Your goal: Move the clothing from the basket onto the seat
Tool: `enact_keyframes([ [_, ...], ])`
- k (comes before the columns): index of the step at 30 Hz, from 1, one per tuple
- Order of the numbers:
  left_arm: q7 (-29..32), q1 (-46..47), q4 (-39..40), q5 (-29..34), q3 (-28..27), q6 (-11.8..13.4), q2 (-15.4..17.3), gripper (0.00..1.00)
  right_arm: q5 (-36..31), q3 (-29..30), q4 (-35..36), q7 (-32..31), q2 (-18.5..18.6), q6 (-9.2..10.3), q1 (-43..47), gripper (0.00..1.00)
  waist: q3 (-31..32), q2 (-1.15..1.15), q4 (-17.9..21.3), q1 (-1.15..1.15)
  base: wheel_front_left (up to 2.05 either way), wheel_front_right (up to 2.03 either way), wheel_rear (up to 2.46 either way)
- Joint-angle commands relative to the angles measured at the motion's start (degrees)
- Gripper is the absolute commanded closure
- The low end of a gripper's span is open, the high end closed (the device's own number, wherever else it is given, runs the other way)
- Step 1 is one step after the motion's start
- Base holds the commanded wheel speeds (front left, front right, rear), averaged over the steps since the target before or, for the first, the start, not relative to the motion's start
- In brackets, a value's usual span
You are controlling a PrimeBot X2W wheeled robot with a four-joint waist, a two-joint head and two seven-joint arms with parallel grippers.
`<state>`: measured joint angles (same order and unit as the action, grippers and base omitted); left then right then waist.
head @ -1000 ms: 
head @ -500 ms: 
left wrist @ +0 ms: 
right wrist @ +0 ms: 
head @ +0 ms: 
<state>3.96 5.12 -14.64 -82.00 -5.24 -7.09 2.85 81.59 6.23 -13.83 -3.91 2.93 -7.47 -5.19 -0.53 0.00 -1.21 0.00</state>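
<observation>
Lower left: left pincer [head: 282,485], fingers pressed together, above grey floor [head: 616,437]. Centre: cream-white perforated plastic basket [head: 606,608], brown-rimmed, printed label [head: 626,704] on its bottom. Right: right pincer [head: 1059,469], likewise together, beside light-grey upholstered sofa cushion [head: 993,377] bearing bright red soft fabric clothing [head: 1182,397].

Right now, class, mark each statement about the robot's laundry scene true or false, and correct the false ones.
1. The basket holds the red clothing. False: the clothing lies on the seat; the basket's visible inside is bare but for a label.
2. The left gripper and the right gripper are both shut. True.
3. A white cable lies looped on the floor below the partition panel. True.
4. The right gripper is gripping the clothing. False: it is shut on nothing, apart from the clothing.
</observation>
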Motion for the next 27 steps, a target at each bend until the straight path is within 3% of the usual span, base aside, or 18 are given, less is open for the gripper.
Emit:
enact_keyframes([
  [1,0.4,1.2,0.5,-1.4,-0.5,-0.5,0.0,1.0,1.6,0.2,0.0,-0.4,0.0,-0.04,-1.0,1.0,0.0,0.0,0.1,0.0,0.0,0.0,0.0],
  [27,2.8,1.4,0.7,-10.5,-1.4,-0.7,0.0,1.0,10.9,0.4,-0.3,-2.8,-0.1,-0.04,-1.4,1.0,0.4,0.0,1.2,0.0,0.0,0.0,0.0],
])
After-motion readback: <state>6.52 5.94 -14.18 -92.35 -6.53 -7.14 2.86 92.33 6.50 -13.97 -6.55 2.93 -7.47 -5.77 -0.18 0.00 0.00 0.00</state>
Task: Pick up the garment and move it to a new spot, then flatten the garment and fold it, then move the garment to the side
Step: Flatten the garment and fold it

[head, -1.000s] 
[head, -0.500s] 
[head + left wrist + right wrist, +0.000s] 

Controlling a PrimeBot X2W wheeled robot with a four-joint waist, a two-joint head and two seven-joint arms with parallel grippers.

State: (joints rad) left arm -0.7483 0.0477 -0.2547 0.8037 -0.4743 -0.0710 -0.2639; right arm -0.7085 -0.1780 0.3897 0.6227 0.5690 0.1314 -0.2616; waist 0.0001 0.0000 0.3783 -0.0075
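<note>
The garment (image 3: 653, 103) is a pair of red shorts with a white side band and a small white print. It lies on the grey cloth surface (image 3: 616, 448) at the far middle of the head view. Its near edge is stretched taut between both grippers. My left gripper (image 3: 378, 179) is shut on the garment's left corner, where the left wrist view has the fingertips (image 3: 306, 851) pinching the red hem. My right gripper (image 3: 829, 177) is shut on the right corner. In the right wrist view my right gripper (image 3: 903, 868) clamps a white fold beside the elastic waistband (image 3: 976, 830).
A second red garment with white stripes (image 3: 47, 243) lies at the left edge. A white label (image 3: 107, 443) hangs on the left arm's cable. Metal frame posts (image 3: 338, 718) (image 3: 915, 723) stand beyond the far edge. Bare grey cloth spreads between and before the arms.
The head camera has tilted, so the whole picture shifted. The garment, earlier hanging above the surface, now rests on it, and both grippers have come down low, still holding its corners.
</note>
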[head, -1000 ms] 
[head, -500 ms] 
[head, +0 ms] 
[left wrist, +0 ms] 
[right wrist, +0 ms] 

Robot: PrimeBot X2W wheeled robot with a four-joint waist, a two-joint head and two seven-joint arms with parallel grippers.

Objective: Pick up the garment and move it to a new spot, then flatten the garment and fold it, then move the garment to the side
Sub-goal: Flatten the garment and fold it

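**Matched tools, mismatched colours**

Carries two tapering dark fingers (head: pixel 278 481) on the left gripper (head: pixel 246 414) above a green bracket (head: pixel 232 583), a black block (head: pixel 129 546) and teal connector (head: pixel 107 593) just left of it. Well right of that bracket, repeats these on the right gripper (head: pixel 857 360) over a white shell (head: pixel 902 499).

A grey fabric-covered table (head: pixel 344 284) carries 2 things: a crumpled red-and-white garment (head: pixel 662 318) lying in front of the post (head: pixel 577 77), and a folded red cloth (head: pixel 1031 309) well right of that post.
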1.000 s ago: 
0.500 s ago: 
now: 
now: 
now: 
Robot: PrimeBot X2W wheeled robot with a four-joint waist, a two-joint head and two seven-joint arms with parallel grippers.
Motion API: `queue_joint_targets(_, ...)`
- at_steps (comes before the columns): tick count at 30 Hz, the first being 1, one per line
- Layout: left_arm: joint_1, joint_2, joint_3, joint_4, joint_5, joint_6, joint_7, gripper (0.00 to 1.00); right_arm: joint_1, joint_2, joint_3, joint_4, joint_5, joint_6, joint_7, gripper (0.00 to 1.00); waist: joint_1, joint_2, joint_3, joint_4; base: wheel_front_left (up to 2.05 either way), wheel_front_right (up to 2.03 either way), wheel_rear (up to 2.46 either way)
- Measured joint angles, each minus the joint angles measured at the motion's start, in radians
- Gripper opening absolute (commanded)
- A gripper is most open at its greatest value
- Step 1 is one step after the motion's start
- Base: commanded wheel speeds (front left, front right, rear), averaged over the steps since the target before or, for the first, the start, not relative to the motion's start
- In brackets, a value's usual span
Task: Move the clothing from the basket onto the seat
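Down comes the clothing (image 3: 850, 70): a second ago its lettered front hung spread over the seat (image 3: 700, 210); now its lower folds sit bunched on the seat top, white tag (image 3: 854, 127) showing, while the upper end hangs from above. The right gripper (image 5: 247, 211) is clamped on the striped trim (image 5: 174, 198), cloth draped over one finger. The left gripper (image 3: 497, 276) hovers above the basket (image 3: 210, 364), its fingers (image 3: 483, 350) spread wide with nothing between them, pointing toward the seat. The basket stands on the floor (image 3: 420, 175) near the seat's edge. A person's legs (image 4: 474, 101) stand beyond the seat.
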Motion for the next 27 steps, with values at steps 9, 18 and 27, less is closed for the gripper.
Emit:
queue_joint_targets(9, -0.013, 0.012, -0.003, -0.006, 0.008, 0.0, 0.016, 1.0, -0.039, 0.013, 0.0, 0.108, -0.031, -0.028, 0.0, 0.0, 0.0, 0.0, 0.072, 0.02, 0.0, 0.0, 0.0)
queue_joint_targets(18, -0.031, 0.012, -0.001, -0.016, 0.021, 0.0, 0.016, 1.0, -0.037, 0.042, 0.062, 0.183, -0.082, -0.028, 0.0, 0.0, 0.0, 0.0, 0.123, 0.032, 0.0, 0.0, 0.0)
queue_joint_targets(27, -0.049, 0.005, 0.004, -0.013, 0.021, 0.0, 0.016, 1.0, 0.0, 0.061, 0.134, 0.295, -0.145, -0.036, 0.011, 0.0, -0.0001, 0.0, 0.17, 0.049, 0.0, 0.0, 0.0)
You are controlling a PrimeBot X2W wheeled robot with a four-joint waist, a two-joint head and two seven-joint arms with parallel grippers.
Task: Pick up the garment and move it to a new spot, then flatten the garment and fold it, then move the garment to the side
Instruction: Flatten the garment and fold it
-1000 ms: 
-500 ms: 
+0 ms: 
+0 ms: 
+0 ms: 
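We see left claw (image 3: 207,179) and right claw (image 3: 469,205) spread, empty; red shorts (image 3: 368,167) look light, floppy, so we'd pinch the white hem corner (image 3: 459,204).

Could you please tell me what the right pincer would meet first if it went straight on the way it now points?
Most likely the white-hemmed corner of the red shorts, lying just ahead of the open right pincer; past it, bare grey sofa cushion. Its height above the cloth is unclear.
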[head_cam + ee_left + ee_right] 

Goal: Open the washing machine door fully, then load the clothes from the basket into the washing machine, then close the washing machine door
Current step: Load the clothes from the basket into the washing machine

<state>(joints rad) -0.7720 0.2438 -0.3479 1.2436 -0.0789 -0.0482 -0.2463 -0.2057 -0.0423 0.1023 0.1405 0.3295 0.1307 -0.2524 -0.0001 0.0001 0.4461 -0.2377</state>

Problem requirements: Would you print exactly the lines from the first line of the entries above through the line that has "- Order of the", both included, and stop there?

Response to this task:
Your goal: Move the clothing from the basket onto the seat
Tool: `enact_keyframes([ [_, ...], ])`
- k (comes before the columns): index of the step at 30 Hz, from 1, one per tuple
- Order of the numbers:

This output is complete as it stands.